– Я возьму? Посмотреть, – спросила она у ворона.
Но тот, казалось, больше не интересовался происходящим в комнате. Он взмахнул крыльями – и оказался на форточке. Еле-еле протиснувшись сквозь узкий для его размеров проём, он улетел на волю.
Румяна отнесла две обретённые в библиотеке книги к себе на тумбочку – точнее, на гору других книг, ждавших свободного часа любительницы почитать. Спицы перед сном она решила убрать в сумочку, которую всегда носила с собой, и тут удивилась: сумка-носок была точно связана как раз для них. Туда же она засунула и очки.
Румяна уже проваливалась в сон, когда на краю сознания вспыхнула и погасла мысль о том, что она впервые забыла выпить лекарство.
Глава седьмая. Первый сон Румяны
Позади меня горы и Мгляный Мар, я стараюсь улететь от него подальше. Передо мной стелется долина, разделённая надвое рекой. Солнце катится к горизонту, переодеваясь в закатно-пепельную ночную сорочку. Сорочка-облако, сорочка-туман оставляет на небе розовые, жёлто-оранжевые, даже зеленоватые следы. На закате река переливается красной лентой, какие плетут в косы наши девушки. Медвежья черёмуха, на верхней ветке которой я присела – удачный вид отсюда, – впитывает огненные краски, чтобы с утра заново делиться ими, сияя на солнце медной кожей гладкого ствола.
Недалеко от моста раскинулось село. В безветренном вечеру едва виден дым над избами – хозяйки готовят ужин. Я переступаю с лапки на лапку, отчего-то волнуюсь, поворачиваю головку туда-сюда. Ага, вон куда мне надо! На закраину села, в конец кузнечной улицы.

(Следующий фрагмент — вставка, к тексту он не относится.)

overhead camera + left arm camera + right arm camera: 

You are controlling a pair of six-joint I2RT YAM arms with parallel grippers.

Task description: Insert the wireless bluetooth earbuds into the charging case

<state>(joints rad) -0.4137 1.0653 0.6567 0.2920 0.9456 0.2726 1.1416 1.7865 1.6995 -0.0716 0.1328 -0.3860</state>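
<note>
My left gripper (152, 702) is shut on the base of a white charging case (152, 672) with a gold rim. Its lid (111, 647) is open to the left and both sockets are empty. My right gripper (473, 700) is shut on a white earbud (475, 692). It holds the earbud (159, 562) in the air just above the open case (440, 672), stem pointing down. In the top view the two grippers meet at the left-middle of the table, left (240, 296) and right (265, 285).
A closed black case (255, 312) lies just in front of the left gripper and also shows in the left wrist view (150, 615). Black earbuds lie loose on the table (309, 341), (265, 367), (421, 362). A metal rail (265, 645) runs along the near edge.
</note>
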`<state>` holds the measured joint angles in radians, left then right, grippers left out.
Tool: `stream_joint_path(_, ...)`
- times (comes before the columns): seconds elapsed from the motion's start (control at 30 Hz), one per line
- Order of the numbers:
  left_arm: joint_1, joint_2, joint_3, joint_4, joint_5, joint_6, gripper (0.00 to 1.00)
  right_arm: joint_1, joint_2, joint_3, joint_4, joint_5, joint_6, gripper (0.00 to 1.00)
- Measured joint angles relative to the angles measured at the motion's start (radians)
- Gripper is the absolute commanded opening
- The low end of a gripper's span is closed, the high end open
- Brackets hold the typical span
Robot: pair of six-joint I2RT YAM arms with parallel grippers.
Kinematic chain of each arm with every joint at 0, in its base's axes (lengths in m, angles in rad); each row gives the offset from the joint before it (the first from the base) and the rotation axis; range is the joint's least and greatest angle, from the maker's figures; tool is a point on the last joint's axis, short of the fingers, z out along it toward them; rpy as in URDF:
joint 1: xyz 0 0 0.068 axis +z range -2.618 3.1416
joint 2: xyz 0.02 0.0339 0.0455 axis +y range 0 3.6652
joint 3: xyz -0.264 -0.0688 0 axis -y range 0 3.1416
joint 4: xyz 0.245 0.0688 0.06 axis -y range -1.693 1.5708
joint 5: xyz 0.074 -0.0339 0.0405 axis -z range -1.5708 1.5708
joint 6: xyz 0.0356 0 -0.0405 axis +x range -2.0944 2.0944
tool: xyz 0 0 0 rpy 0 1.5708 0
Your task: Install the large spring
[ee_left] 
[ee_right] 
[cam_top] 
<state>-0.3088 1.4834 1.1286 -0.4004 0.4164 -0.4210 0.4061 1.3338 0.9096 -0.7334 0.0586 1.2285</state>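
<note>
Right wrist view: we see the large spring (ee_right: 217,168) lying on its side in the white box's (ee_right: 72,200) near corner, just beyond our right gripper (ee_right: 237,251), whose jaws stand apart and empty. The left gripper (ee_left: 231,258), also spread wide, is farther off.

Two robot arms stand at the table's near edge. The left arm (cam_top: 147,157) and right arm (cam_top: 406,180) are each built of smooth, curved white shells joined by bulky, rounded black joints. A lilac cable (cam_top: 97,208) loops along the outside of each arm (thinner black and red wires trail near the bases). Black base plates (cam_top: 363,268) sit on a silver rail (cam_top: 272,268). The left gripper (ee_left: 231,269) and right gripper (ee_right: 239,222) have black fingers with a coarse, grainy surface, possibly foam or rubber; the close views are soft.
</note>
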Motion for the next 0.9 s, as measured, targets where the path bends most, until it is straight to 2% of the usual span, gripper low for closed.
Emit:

Присматриваюсь издали – сущий амбар, большой, вытянутый, без окон. Я подлетаю, устраиваюсь на ближайшей берёзе. Смотрю на постройку. Вблизи различается на фоне стволов будто воздетый к небу перст[5] – каменная труба.
Вот из неё валит дым, значит… Моё птичье сердечко, кажется, выпрыгнет прямо из горлышка. В постройке всего одно окошко, над входом. Распашные двери заперты изнутри, но мне и не надо. Карниз – удобное местечко, ну-ка посмотрим! Внутри двое. Они раздеты по пояс, на влажных спинах мелькают блики огня. Спереди фартуки до колен. У противоположной стены горн – большущая печь. Мои пёрышки от одного вида огня будто опалены. Эти двое – кудесники[6], несомненно!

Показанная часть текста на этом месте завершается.